Consider, for a moment, characters who I've mentioned before as examples of wonderful, dynamic creation:
Sethe from Beloved with her dread ghosts and her chokecherry tree back and her infernal memories of Sweet Home and her too-thick motherlove; Katniss with her survival tunnel-vision and her fierce family protectiveness and her non-conforming sexuality and her unsentimental blend of rebelliousness and authenticity; practical Frodo from LOTR who as a Hobbit is both childlike and domestic and yet fantastically durable, who is a not a member of any of the Races of Power in Middle-Earth and yet withstands the seductions of the Great Ring for precisely that reason; Lilith from Dawn with her stubborn humanity, with her vast tolerance of contradiction, with her willingness (and talent) to choose the best of bad choices; patient long-suffering diligent humble Stoner from Stoner; Gandalf and Batman, whose builds inspired legions of imitators (though they themselves are imitation, but imitations that perfected the mold).
All are winningly designed (and in my book perfectly designed):
— because the characters are suitably conflicted, both internally and via the story’s larger conflict (this is where Wants tend to come to grief).

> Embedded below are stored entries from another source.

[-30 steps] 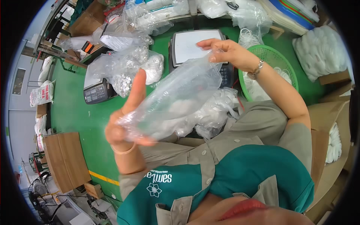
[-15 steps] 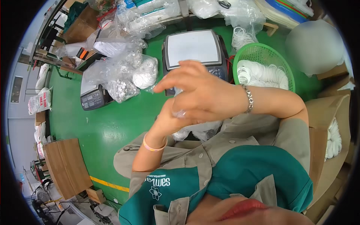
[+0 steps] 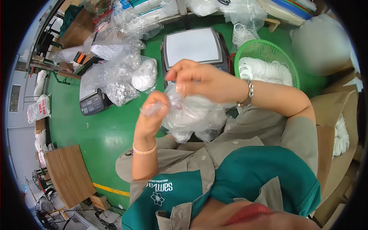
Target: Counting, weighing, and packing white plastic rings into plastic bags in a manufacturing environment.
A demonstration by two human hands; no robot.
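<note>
Up close to the camera, both hands work at the neck of a clear plastic bag (image 3: pixel 193 115) filled with white rings, held in the air above the green table (image 3: pixel 96 130) near its front edge. The left hand (image 3: pixel 153 117) is closed, its fingers pinching a twisted bit of the bag's film, a pink band around its wrist. The right hand (image 3: pixel 203 80) comes across from the right with fingers curled down, gripping the top of the same bag just beside the left; a metal bracelet sits at that wrist. Behind the hands a weighing scale (image 3: pixel 193 46) stands toward the table's back edge, with a green basket (image 3: pixel 268 50) of white rings to its right and a heap of clear bags (image 3: pixel 115 73) to its left.
</note>
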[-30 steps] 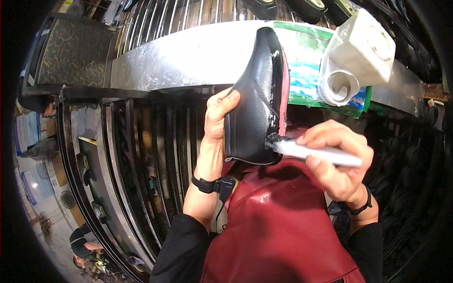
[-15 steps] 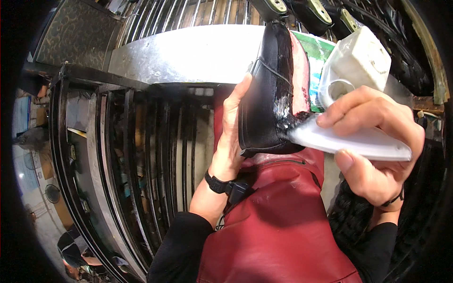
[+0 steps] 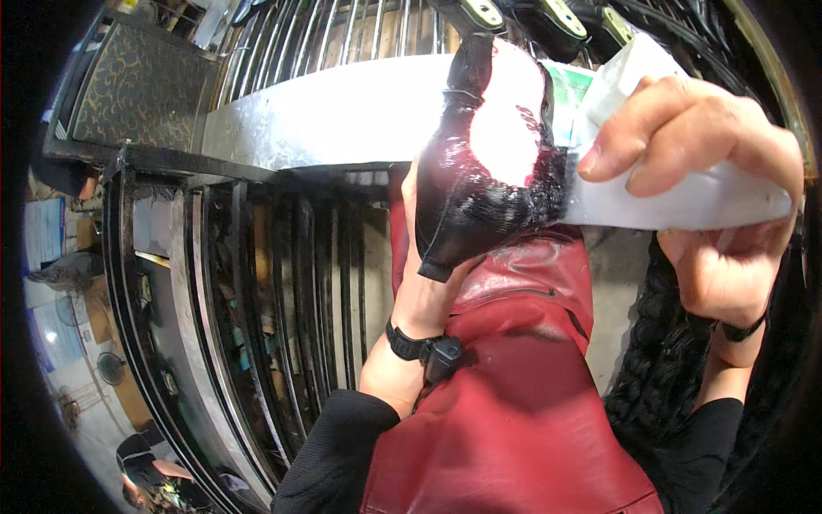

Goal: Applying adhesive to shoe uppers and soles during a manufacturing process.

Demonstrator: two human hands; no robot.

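Note:
A black shoe upper (image 3: 458, 180), its wet dark edge folded round a pale sole (image 3: 505, 111), is tilted in front of me. My left hand (image 3: 419, 295) grips it from below and behind, so most of those fingers are hidden. In my right hand (image 3: 715, 146) is a brush (image 3: 681, 199) with a flat, whitish handle, pinched between thumb and fingers. Its black bristles press on the glossy lower right border of the upper, beside the sole. A red apron (image 3: 514, 394) covers my lap beneath the shoe.
A white plastic container (image 3: 634, 73) stands behind my right hand. Several black shoes with pale yellow-green bottoms (image 3: 484, 13) line the far edge. A shiny metal ledge (image 3: 325, 111) lies ahead, black metal rack bars (image 3: 193, 283) at left. Another person (image 3: 158, 471) appears far lower left.
My left hand has turned the shoe so its pale sole faces up more. The brush has shifted up and right along the upper's edge, its handle now showing its broad face.

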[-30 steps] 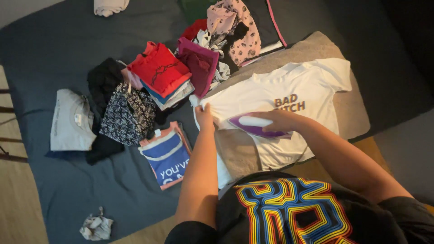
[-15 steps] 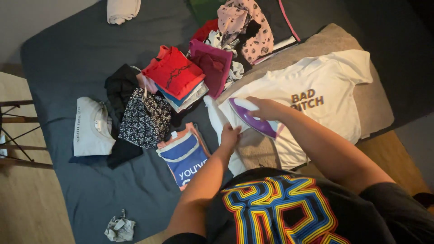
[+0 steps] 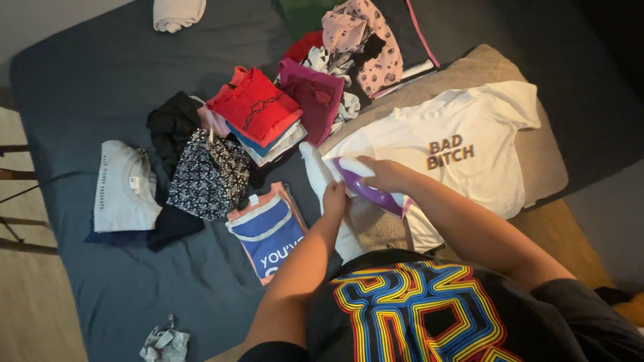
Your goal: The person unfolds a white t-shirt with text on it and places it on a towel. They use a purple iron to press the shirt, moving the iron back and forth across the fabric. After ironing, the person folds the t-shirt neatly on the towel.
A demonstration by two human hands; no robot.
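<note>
White t-shirt (image 3: 463, 161), centre-right on tan pad (image 3: 543, 167), ironing unfinished by appearance: right hand (image 3: 384, 174) closed on purple iron (image 3: 365, 188), left hand (image 3: 334, 199) pinning sleeve. Folded stacks (image 3: 258, 110) at 10 o'clock.

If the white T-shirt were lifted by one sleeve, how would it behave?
The white T-shirt would probably hang limp and lose its spread shape; it lies flat and thin on the pad. It looks light. The right hand with the iron might pin one edge.
</note>
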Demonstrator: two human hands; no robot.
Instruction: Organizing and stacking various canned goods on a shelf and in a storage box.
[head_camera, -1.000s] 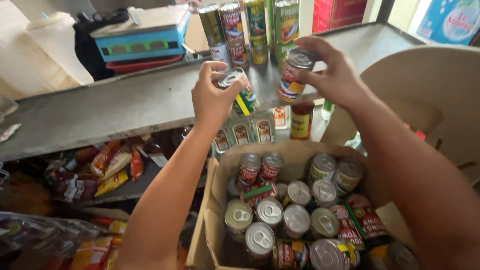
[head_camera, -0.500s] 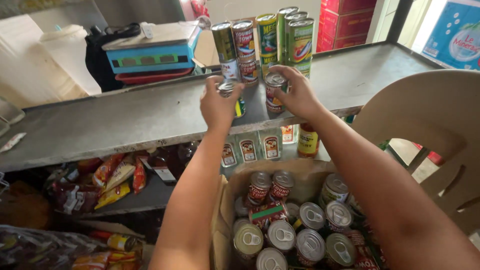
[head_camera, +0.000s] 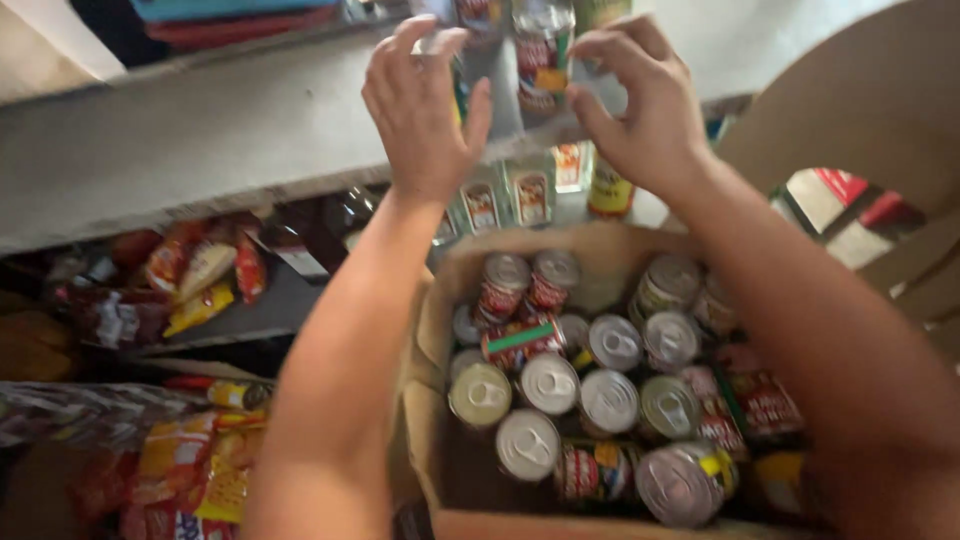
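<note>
Both my hands are raised to the grey counter at the top of the view. My left hand curls around a small tin can, which its fingers mostly hide. My right hand has its fingers spread beside an upright red-and-yellow labelled can on the counter, the fingertips at its right side. Below my arms an open cardboard box holds several tin cans, some upright and some lying on their sides.
Under the counter is a shelf with small jars and a yellow-labelled bottle. Snack packets lie on lower shelves at the left, with more packets at the bottom left. A beige plastic chair stands at the right.
The view has moved closer and tilted down toward the box. My hands have carried their cans up to the counter, and my right hand's fingers have loosened from its can.
</note>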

— because the characters are dynamic. They do shit. (You can have characters who are contemplative only — but again, you really got to know what you’re doing to pull this off). Samuel R. Delany’s advice is worth recalling here: “There are three types of actions: purposeful, habitual, and gratuitous. Characters, to be immediate and apprehensible, must be presented by all three.”
— because the characters make meaningful choices.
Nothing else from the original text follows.